Population data for a selection of countries, allocated to 1 arcsecond blocks and provided in a combination of CSV and Cloud-optimized GeoTIFF files. This refines CIESIN’s Gridded Population of the World using machine learning models on high-resolution worldwide Digital Globe satellite imagery. CIESIN population counts aggregated from worldwide census data are allocated to blocks where imagery appears to contain buildings.
The data are organized in an S3 bucket using hierarchical object prefixes based on data format, year and month, country ISO code, and demographic type. With the exception of the data format, the naming hierarchy uses the Apache Hive partitioning convention.
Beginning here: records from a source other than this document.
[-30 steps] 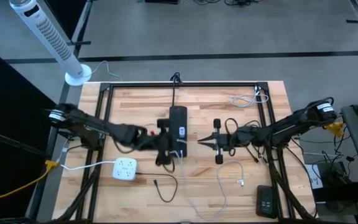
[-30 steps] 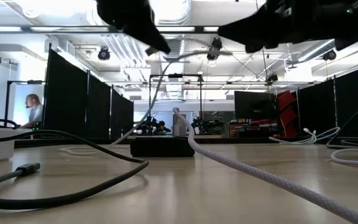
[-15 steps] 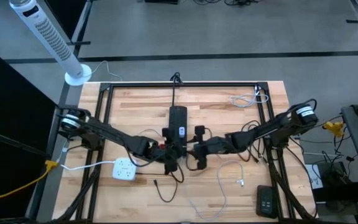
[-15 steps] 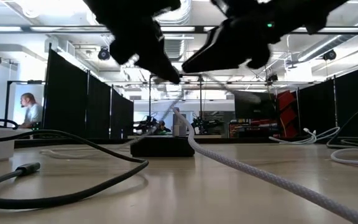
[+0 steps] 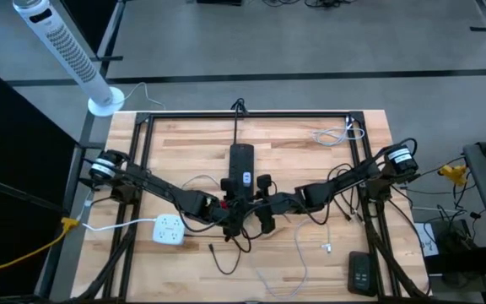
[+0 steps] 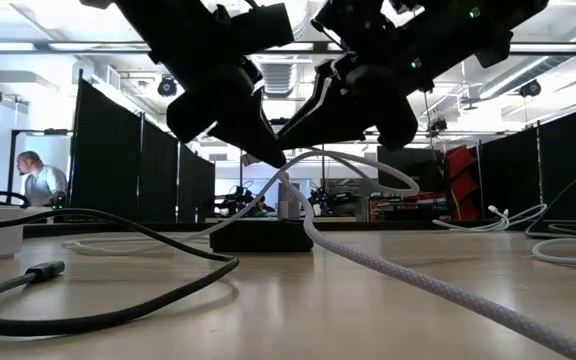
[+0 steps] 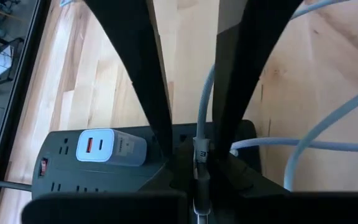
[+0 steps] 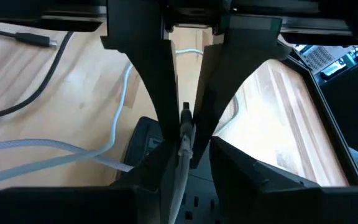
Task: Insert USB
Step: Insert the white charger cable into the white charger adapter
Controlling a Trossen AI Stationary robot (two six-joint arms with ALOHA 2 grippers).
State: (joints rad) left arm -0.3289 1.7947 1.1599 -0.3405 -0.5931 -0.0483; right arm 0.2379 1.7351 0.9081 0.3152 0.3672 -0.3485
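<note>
- While both arms met mid-table, a thick dark cable (image 6: 88, 290) and white braided cable (image 6: 418, 280) lay nearest the low camera.
- Left gripper (image 5: 233, 211) was clamped on the pale USB cable (image 7: 202, 134) near its plug.
- Right gripper (image 5: 264, 205) pinched that cable too; fingers (image 8: 157, 93) nearly together.
- Both hovered just above the black power strip (image 5: 241, 166), carrying a white USB charger (image 7: 107, 148).

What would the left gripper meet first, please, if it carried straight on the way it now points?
Probably the black power strip: the left gripper, shut on the white cable, points down at its top beside the white USB charger. Depth is unclear.
</note>
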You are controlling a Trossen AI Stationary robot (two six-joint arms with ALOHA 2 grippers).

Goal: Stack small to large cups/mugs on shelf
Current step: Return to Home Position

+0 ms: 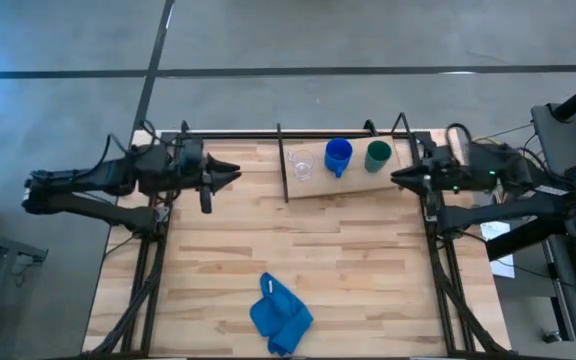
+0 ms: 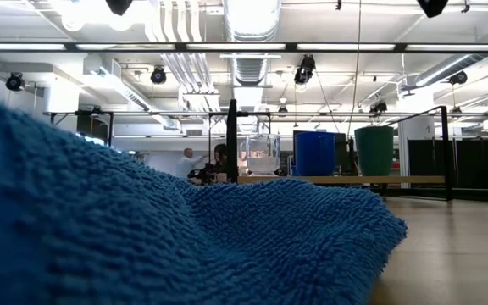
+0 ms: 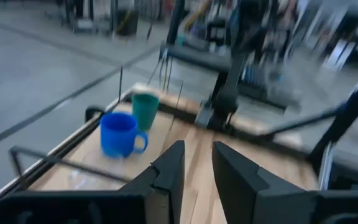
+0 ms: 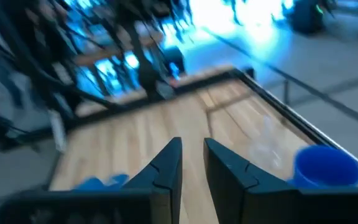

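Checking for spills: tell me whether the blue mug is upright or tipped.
Upright: the blue mug stands on the shelf, open mouth up in the high view.

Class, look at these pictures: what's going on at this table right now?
Two robot arms flank a wooden table, and neither holds anything. The left gripper sits by the table's left edge and the right gripper by its right edge, each slightly open and touching no cup. On the shelf at the far side, a clear cup, a blue mug and a green cup stand side by side, not nested. A blue cloth lies crumpled near the front edge.
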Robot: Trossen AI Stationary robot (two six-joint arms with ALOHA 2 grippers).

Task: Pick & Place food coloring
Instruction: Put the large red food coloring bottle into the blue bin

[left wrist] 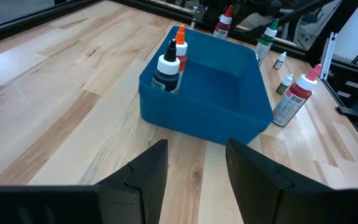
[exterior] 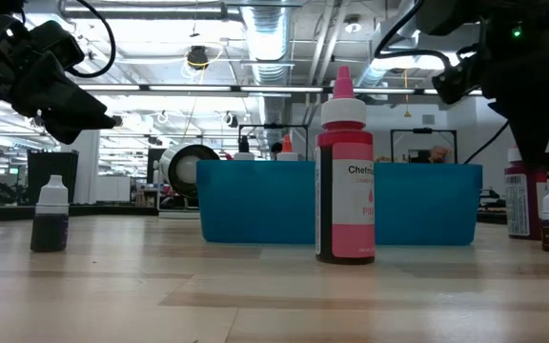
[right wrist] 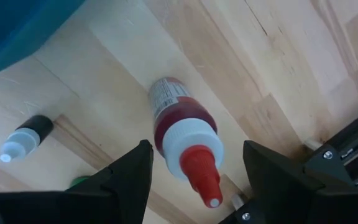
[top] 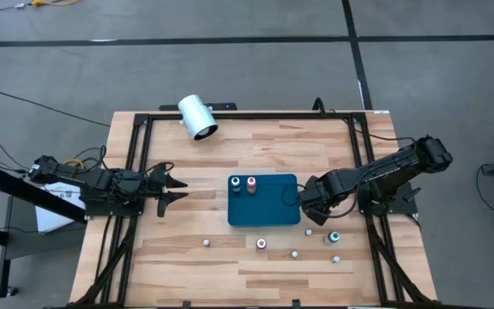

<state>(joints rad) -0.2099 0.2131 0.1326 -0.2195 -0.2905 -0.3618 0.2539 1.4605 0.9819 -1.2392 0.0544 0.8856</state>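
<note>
- Hovering above a red-capped bottle (right wrist: pixel 182 127) that stands upright on the wooden counter (top: pixel 256 146) just off the right edge of the teal tray (top: pixel 268 210), the right gripper (right wrist: pixel 194 171) has its fingers (right wrist: pixel 126 174) spread wide to either side of the bottle's cap; no contact is visible and nothing is held.
- Left gripper (top: pixel 171 189): raised over the counter's left side, well apart from the tray, fingers (left wrist: pixel 145 174) partly open and empty.
- Inside the tray, at its far-left corner: two food coloring bottles, a white-capped one (left wrist: pixel 167 71) and an orange-tipped one (left wrist: pixel 180 43), side by side.
- Loose on the counter: a pink-capped bottle (exterior: pixel 345 171) in front of the tray, a dark bottle with a white cap (exterior: pixel 50 214) to its left, a green-capped bottle (top: pixel 334 238) and several smaller ones near the right gripper.
- White cylinder (top: pixel 197 117): lying on its side at the counter's far edge.
</note>
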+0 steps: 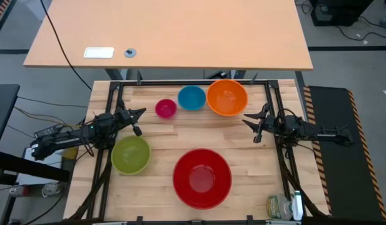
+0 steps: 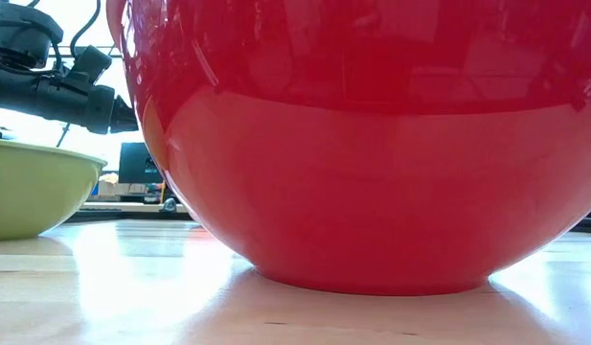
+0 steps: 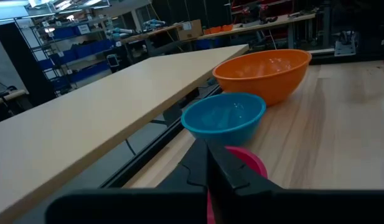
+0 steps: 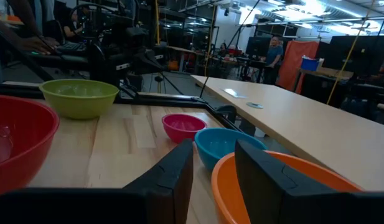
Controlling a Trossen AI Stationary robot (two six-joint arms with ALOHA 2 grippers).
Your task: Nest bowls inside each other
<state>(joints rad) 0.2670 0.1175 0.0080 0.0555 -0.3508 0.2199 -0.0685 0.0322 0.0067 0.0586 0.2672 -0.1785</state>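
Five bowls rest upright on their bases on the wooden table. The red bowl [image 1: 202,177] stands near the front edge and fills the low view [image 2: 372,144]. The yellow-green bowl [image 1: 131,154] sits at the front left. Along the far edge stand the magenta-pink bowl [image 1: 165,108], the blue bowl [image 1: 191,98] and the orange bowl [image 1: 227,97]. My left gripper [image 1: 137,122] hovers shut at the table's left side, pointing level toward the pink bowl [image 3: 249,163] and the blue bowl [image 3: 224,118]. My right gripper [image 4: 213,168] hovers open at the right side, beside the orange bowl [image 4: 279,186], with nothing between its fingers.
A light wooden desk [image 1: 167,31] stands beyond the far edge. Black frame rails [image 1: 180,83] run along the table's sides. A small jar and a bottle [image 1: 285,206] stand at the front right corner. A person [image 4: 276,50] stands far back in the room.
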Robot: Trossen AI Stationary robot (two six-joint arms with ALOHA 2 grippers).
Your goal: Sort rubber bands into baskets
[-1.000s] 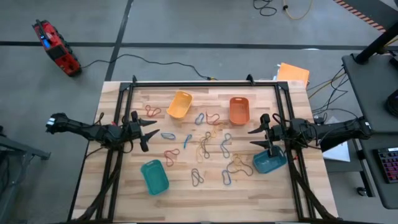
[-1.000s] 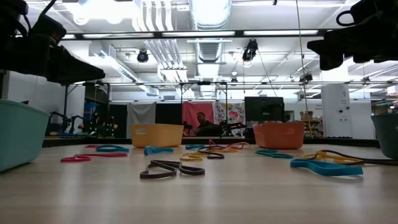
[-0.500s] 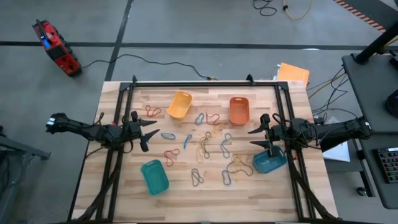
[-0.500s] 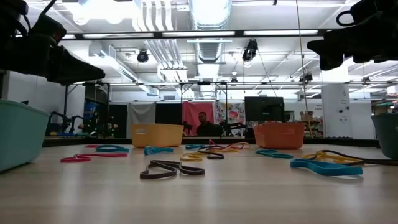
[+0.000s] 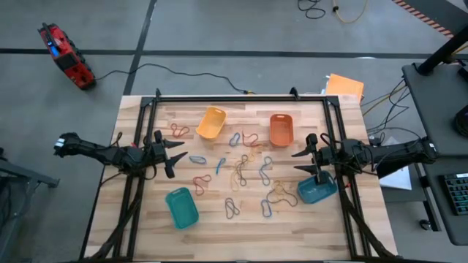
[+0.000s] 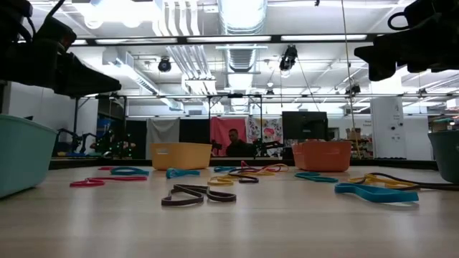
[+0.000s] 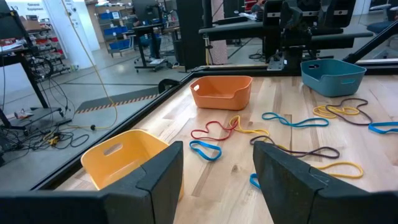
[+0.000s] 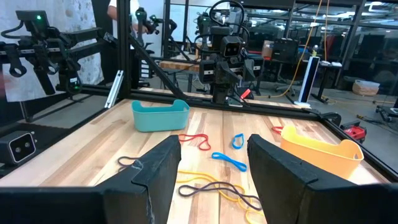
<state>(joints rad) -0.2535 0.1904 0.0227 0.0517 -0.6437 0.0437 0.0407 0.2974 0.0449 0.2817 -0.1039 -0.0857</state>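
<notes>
From the high view, the wooden table [image 5: 241, 219] has four baskets spread out: the yellow basket [image 5: 211, 122] and orange basket [image 5: 281, 129] toward the far edge, the teal-green basket [image 5: 181, 207] near the front on the left side, and the blue-teal basket [image 5: 316, 191] on the right. The rubber bands [image 5: 245, 172] are scattered loose in the middle between them, red, blue, yellow and darker ones, none that I can make out inside a basket. The left gripper [image 5: 173, 151] sits over the left edge of the table with its fingers spread apart, holding nothing. The right gripper [image 5: 302, 161] is at the right edge, just above the blue-teal basket, fingers also parted and empty.

Low view: bands lie flat on the wood, a dark twisted band [image 6: 197, 195] closest, a blue band [image 6: 375, 192] off to the right, with the yellow and orange tubs behind them. Both arms are just dark shapes up in the corners, so not much to tell there.

Left wrist view: its two fingers [image 7: 160, 180] stand wide with a clear gap, the yellow basket right past them, the orange one farther on.

Right wrist view: fingers [image 8: 156, 174] parted too, nothing between them, bands on the wood beyond and the teal-green tub farther back.
</notes>
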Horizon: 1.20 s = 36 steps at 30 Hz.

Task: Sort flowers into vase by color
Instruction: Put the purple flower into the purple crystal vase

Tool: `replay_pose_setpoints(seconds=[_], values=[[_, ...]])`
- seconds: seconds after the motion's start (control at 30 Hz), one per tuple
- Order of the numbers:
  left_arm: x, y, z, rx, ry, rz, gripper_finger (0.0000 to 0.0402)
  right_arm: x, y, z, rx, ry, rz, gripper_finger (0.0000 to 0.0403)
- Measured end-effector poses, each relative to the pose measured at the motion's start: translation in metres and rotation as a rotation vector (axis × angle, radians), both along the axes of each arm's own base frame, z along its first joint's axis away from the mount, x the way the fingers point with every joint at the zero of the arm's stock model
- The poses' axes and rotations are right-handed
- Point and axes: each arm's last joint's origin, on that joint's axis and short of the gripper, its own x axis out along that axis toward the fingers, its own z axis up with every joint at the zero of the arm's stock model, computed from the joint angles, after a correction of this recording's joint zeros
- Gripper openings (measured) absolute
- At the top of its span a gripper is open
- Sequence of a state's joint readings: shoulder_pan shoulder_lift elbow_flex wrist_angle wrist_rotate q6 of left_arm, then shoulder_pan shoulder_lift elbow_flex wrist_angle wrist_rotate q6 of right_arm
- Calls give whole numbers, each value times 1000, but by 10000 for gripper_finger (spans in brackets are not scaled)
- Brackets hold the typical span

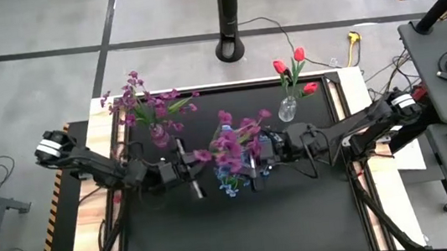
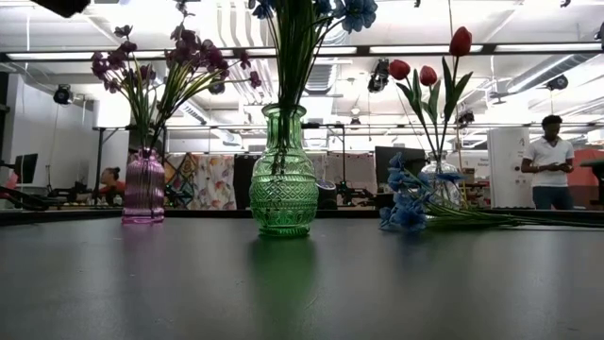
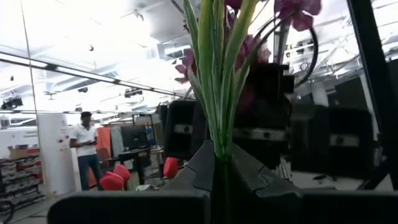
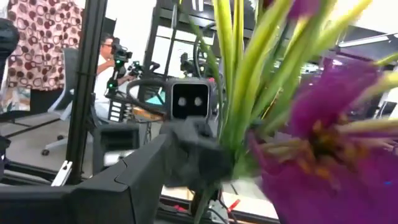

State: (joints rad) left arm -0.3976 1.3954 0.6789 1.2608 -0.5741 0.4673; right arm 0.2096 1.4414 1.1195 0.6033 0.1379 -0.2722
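Above the black tabletop [image 1: 244, 233], near its centre, both arms were seen meeting over a green glass vase [image 2: 283, 179]. L gripper [image 1: 184, 165] was reached in from the left side, R gripper [image 1: 262, 156] from the right, w/ a bunch of purple-magenta flowers [image 1: 230, 142] between them. In the left wrist view, green stems [image 3: 217, 93] were seen clenched between the L jaws, rising upright w/ magenta blossoms above. In the right wrist view, the R jaws were likewise closed on a cluster of green stems [image 4: 239, 93], w/ a large purple bloom [image 4: 329, 155] close to the lens. In the low view, stems were seen standing in the green vase, blue blossoms [image 2: 354, 11] showing at the upper edge. A purple vase [image 2: 143, 189] at the tabletop's far left corner area held purple-magenta flowers [image 2: 160, 61]. A clear vase [image 2: 442, 184] toward the far right held three red tulip-like buds [image 2: 429, 66]. Blue flowers [image 2: 406, 203] were lying flat on the tabletop, just beside the green vase, stems pointing twd the right. A person in a white shirt [image 2: 549, 161] was visible in the room behind, well apart from the tabletop.
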Motion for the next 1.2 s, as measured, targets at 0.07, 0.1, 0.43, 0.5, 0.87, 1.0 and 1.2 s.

This hierarchy structure follows this pattern: s3://dataforgood-fb-data/[data-format]/month=[year-and-month]/country=[country-ISO]/type=[demographic-type]/[object-name]
.
In detail, the components of this prefix structure are defined as:
[data-format]
= Format of the data, either text delimited (csv
) or GeoTiff (tif
) (NOTE: in this case csv
denotes text delimited data, however the delimiter type is a tab rather than a comma)[year-and-month]
= Year and month in YY-MM
format[country-ISO]
= 3-digit ISO country code[demographic-type]
= A brief text description of the demographic of interest.[object-name]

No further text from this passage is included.